With the images removed, repeat the data below exactly.

[[ The data, beginning ]]

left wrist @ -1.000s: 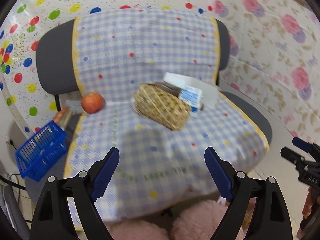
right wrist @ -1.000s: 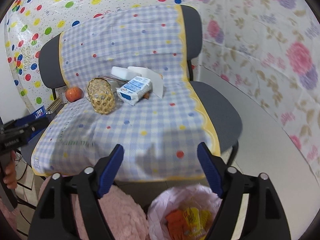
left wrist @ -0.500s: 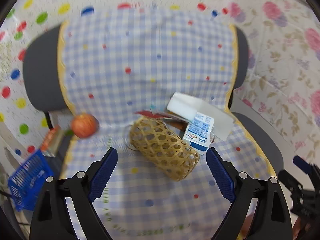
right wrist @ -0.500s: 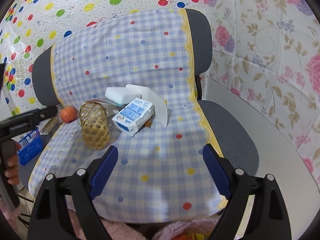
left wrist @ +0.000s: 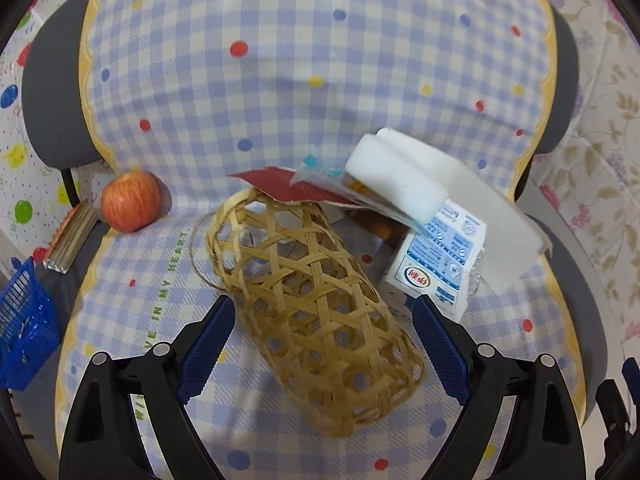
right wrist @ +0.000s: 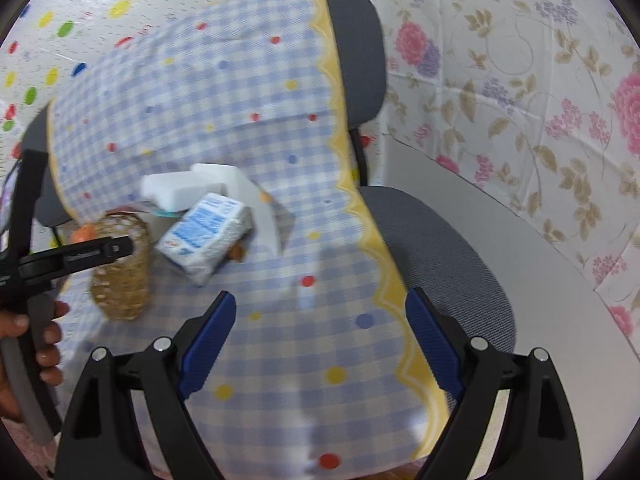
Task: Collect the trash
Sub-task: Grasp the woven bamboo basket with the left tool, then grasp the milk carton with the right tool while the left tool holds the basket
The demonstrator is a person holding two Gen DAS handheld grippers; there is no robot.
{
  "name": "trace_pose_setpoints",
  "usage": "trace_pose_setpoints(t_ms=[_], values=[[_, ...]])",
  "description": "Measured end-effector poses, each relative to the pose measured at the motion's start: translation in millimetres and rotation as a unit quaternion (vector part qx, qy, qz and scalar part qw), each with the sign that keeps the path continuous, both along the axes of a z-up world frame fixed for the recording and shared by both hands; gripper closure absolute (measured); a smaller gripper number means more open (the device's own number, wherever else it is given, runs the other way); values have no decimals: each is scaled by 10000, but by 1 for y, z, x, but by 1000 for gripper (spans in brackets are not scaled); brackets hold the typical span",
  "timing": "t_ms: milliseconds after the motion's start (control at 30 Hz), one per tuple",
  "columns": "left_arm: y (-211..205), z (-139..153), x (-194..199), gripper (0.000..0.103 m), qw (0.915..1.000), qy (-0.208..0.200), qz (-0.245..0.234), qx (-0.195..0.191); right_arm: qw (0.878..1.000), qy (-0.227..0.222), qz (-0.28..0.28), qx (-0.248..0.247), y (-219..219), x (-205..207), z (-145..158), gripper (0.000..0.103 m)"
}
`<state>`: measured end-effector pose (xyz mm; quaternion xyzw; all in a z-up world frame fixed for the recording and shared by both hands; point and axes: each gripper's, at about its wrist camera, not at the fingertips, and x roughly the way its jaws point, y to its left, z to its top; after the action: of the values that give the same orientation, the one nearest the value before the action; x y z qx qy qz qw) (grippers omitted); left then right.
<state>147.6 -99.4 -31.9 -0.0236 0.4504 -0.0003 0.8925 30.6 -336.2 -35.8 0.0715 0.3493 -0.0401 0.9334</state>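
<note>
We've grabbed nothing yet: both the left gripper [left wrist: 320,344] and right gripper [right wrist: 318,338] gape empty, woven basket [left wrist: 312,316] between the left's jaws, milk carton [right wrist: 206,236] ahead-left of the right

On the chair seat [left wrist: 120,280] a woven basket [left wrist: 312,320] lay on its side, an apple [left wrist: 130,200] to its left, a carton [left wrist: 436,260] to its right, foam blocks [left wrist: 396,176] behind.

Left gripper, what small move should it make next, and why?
Probably ease the left gripper a little lower and then close: its jaws are open and already straddle the woven bamboo basket, which lies on its side on the checked chair cover, not yet gripped.
</note>
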Motion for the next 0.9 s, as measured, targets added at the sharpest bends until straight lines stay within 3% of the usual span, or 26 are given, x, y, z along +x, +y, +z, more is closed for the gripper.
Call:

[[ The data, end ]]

> Answer to this task:
left wrist @ -1.000s: 
right wrist @ -1.000s: 
left wrist @ -0.500s: 
right wrist @ -0.500s: 
left wrist @ +0.000s: 
right wrist @ +0.000s: 
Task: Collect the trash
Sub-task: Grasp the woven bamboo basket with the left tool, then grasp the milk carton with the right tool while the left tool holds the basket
The demonstrator is a person holding two Gen DAS handheld grippers; there is no robot.
{
  "name": "trace_pose_setpoints",
  "usage": "trace_pose_setpoints(t_ms=[_], values=[[_, ...]])",
  "description": "Measured end-effector poses, each relative to the pose measured at the motion's start: translation in millimetres and rotation as a unit quaternion (vector part qx, qy, qz and scalar part qw), each with the sign that keeps the path continuous, both along the axes of a z-up world frame fixed for the recording and shared by both hands; gripper closure absolute (measured); a smaller gripper number means more open (the device's own number, wherever else it is given, runs the other way); values have no decimals: each is scaled by 10000, but by 1 for y, z, x, but by 1000 for gripper (spans in brackets are not scaled); brackets hold the typical span",
  "timing": "t_ms: milliseconds after the motion's start (control at 30 Hz), one per tuple",
  "columns": "left_arm: y (-211..205), z (-139..153), x (-194..199), gripper (0.000..0.103 m), qw (0.915..1.000), qy (-0.208..0.200), qz (-0.245..0.234), qx (-0.195..0.191); right_arm: qw (0.878..1.000), qy (-0.227..0.222), qz (-0.28..0.28), qx (-0.248..0.247), y (-219..219), x (-205..207), z (-145..158), gripper (0.000..0.103 m)"
}
`<state>`: measured end-effector pose (xyz mm; quaternion xyzw; all in a z-up world frame fixed for the recording and shared by both hands; point and axes: each gripper's, at about its wrist camera, not at the fingertips, and x roughly the way its jaws point, y to its left, z to its top; after the action: of the values that give the same orientation, the one nearest the value before the action; x y z qx qy qz qw) (grippers omitted); left then right.
<state>147.6 -99.4 -31.9 -0.0236 0.4504 -0.0003 0.8925 30.6 -336.2 -35.8 0.0715 0.3493 -0.0401 0.9334</state>
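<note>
We've grabbed nothing yet: both the left gripper [left wrist: 320,344] and right gripper [right wrist: 318,338] gape empty, woven basket [left wrist: 312,316] between the left's jaws, milk carton [right wrist: 206,236] ahead-left of the right

On the chair seat [left wrist: 120,280] a woven basket [left wrist: 312,320] lay on its side, an apple [left wrist: 130,200] to its left, a carton [left wrist: 436,260] to its right, foam blocks [left wrist: 396,176] behind.

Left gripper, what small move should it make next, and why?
Probably ease the left gripper a little lower and then close: its jaws are open and already straddle the woven bamboo basket, which lies on its side on the checked chair cover, not yet gripped.
</note>
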Motion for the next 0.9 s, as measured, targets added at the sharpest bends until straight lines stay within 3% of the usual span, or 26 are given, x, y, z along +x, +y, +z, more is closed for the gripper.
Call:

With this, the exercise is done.